*Exercise goal*: Word for word, repeat every entry that appears below.

*Supplied data*:
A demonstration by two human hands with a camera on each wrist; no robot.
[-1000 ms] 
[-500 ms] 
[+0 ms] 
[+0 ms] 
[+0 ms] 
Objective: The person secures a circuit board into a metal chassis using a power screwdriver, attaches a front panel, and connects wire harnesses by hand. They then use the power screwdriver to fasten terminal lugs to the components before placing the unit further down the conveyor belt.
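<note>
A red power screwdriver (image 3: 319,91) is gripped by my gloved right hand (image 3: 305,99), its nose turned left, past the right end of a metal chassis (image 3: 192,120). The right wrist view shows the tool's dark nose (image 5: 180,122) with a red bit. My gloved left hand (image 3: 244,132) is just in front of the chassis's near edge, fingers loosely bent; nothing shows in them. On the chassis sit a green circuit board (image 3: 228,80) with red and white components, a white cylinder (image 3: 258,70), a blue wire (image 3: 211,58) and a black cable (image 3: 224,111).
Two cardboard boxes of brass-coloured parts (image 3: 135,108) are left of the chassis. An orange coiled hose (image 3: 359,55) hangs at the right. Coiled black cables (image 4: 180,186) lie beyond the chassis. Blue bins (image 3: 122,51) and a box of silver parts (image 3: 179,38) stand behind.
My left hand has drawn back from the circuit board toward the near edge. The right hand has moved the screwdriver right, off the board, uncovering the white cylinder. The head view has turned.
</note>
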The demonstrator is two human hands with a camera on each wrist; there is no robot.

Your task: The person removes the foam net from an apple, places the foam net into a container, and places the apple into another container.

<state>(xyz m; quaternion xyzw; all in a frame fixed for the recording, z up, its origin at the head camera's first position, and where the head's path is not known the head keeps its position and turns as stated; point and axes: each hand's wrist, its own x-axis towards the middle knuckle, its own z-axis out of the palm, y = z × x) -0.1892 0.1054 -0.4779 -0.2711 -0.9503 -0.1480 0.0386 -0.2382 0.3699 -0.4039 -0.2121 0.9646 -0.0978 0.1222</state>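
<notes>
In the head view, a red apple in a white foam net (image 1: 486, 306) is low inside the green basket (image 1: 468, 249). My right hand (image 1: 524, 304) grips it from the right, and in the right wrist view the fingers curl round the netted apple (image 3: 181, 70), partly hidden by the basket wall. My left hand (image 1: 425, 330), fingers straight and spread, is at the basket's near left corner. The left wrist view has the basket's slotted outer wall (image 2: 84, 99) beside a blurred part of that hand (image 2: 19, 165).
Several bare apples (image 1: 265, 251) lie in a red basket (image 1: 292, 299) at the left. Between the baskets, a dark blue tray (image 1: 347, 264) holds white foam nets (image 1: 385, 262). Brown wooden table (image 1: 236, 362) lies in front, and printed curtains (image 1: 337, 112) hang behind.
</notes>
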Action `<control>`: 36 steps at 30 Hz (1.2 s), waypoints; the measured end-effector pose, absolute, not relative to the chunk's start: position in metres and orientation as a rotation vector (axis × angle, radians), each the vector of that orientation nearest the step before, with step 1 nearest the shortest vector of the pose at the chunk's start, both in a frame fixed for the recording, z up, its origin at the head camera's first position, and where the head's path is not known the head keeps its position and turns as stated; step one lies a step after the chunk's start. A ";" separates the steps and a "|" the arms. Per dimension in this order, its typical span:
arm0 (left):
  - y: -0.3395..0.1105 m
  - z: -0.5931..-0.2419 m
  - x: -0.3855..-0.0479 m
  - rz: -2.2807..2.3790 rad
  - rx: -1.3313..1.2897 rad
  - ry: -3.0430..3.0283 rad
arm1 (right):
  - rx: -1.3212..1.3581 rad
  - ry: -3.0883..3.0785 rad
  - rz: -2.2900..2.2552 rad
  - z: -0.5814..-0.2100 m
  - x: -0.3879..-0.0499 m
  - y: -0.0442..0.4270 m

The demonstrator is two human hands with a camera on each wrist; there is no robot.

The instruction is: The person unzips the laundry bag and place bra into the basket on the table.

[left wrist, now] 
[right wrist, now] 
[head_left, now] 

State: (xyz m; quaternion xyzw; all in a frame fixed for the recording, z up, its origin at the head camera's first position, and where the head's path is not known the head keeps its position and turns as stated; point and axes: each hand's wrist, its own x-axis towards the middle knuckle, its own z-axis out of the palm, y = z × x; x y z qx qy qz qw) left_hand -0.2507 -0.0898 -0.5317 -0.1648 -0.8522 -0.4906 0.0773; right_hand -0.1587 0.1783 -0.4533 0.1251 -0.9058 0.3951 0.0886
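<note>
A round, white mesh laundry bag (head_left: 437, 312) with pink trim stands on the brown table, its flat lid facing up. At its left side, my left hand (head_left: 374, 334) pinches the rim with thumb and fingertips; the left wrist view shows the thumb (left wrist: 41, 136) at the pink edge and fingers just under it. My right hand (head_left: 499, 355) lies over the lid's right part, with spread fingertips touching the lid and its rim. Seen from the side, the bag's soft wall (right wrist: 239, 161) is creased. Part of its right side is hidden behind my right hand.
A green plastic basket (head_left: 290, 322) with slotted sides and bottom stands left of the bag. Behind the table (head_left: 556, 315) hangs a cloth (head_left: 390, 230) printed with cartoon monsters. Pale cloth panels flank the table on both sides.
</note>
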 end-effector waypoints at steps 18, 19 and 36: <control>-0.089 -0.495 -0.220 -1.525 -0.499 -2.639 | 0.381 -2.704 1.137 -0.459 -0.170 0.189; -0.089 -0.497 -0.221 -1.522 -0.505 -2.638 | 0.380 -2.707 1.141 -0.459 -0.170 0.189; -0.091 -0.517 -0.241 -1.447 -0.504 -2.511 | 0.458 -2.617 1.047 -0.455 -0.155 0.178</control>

*Exercise result*:
A demonstration by two human hands with a camera on each wrist; no robot.
[-1000 ms] 
[-500 ms] 
[+0 ms] 
[+0 ms] 
[+0 ms] 
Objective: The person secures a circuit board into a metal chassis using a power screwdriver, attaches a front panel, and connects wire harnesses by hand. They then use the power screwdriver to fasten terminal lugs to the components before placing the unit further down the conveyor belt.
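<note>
A red power screwdriver (image 3: 319,91) is gripped by my gloved right hand (image 3: 305,99), its nose turned left, past the right end of a metal chassis (image 3: 192,120). The right wrist view shows the tool's dark nose (image 5: 180,122) with a red bit. My gloved left hand (image 3: 244,132) is just in front of the chassis's near edge, fingers loosely bent; nothing shows in them. On the chassis sit a green circuit board (image 3: 228,80) with red and white components, a white cylinder (image 3: 258,70), a blue wire (image 3: 211,58) and a black cable (image 3: 224,111).
Two cardboard boxes of brass-coloured parts (image 3: 135,108) are left of the chassis. An orange coiled hose (image 3: 359,55) hangs at the right. Coiled black cables (image 4: 180,186) lie beyond the chassis. Blue bins (image 3: 122,51) and a box of silver parts (image 3: 179,38) stand behind.
My left hand has drawn back from the circuit board toward the near edge. The right hand has moved the screwdriver right, off the board, uncovering the white cylinder. The head view has turned.
</note>
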The demonstrator is two human hands with a camera on each wrist; there is no robot.

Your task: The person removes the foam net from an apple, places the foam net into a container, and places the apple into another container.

<state>(xyz m; quaternion xyzw; all in a frame fixed for the recording, z up, its origin at the head camera's first position, and where the head's path is not known the head keeps its position and turns as stated; point and axes: each hand's wrist, its own x-axis towards the middle knuckle, its own z-axis out of the palm, y = z × x) -0.1892 0.1054 -0.4779 -0.2711 -0.9503 -0.1480 0.0386 -0.2382 0.3699 -0.4039 -0.2121 0.9646 -0.0978 0.1222</state>
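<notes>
In the head view, a red apple in a white foam net (image 1: 486, 306) is low inside the green basket (image 1: 468, 249). My right hand (image 1: 524, 304) grips it from the right, and in the right wrist view the fingers curl round the netted apple (image 3: 181, 70), partly hidden by the basket wall. My left hand (image 1: 425, 330), fingers straight and spread, is at the basket's near left corner. The left wrist view has the basket's slotted outer wall (image 2: 84, 99) beside a blurred part of that hand (image 2: 19, 165).
Several bare apples (image 1: 265, 251) lie in a red basket (image 1: 292, 299) at the left. Between the baskets, a dark blue tray (image 1: 347, 264) holds white foam nets (image 1: 385, 262). Brown wooden table (image 1: 236, 362) lies in front, and printed curtains (image 1: 337, 112) hang behind.
</notes>
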Action `<control>`: 36 steps at 30 Hz (1.2 s), waypoints; the measured end-effector pose, absolute, not relative to the chunk's start: position in metres and orientation as a rotation vector (axis × angle, radians), each the vector of that orientation nearest the step before, with step 1 nearest the shortest vector of the pose at the chunk's start, both in a frame fixed for the recording, z up, its origin at the head camera's first position, and where the head's path is not known the head keeps its position and turns as stated; step one lies a step after the chunk's start. A ";" separates the steps and a "|" the arms. Per dimension in this order, its typical span:
arm0 (left):
  - y: -0.3395..0.1105 m
  - z: -0.5931..-0.2419 m
  - x: -0.3855..-0.0479 m
  - rz: -2.2807..2.3790 rad
  - rx: -1.3313..1.2897 rad
  - ry: -3.0430..3.0283 rad
arm1 (right):
  - rx: -1.3212..1.3581 rad
  - ry: -3.0883..3.0785 rad
  - rz: -2.2900..2.2552 rad
  - z: -0.5814..-0.2100 m
  - x: -0.3879..-0.0499 m
  - y: -0.0442..0.4270 m

The demonstrator is two human hands with a camera on each wrist; there is no robot.

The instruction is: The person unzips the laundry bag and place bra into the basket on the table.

[left wrist, now] 
[right wrist, now] 
[head_left, now] 

State: (xyz m; quaternion xyzw; all in a frame fixed for the recording, z up, its origin at the head camera's first position, and where the head's path is not known the head keeps its position and turns as stated; point and axes: each hand's wrist, its own x-axis towards the middle knuckle, its own z-axis out of the palm, y = z × x; x y z qx qy qz qw) left_hand -0.2507 -0.0898 -0.5317 -0.1648 -0.8522 -0.4906 0.0773; right_hand -0.1587 0.1783 -0.4533 0.1251 -0.9058 0.3951 0.0886
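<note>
A round, white mesh laundry bag (head_left: 437, 312) with pink trim stands on the brown table, its flat lid facing up. At its left side, my left hand (head_left: 374, 334) pinches the rim with thumb and fingertips; the left wrist view shows the thumb (left wrist: 41, 136) at the pink edge and fingers just under it. My right hand (head_left: 499, 355) lies over the lid's right part, with spread fingertips touching the lid and its rim. Seen from the side, the bag's soft wall (right wrist: 239, 161) is creased. Part of its right side is hidden behind my right hand.
A green plastic basket (head_left: 290, 322) with slotted sides and bottom stands left of the bag. Behind the table (head_left: 556, 315) hangs a cloth (head_left: 390, 230) printed with cartoon monsters. Pale cloth panels flank the table on both sides.
</note>
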 end-effector waypoints at steps 18, 19 and 36: <control>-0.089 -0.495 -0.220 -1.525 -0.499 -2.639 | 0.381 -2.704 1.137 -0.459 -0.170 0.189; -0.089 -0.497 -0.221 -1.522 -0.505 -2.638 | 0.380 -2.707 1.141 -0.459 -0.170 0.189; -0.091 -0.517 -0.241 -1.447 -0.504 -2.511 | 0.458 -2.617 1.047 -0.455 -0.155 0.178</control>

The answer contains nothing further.